* **What needs to be done**
Reproduce the listing below exactly, except for its pictures.

※ ※ ※

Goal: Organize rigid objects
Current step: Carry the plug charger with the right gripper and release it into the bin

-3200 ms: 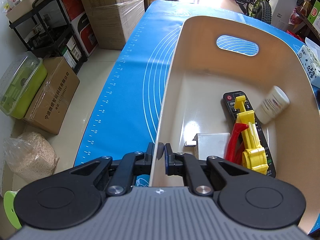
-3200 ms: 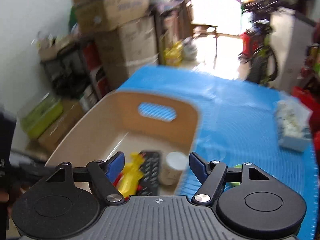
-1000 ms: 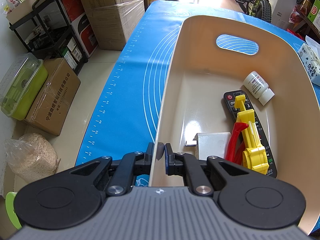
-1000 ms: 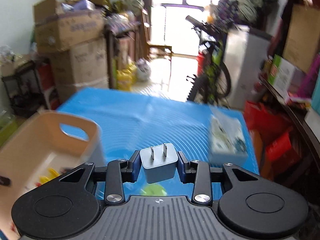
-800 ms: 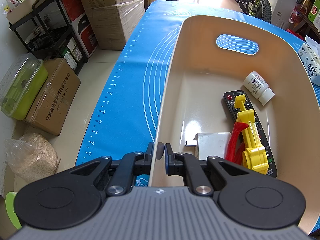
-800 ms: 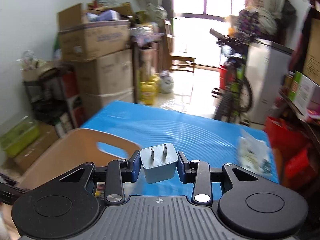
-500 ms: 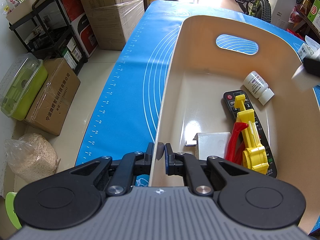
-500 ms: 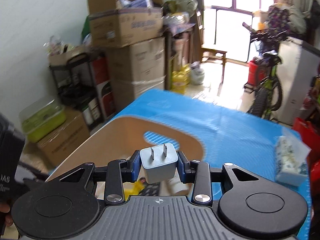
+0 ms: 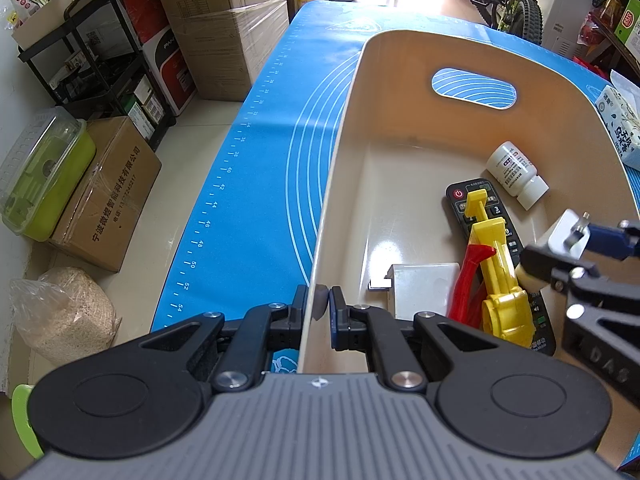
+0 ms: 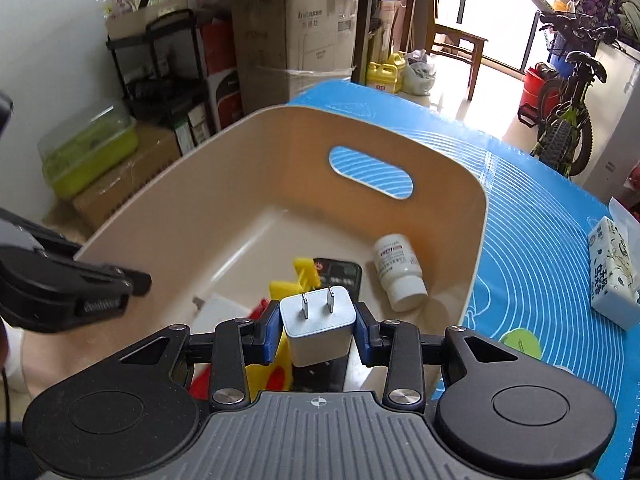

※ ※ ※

* **Answer for this exercise**
Goal: Organize rigid objects
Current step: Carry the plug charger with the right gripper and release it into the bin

-3200 ms: 
-3200 ms: 
-1000 ms: 
-1000 ms: 
-800 ms: 
-800 ms: 
-500 ms: 
-500 ms: 
+0 ms: 
+0 ms: 

This exercise has been worked through to completion.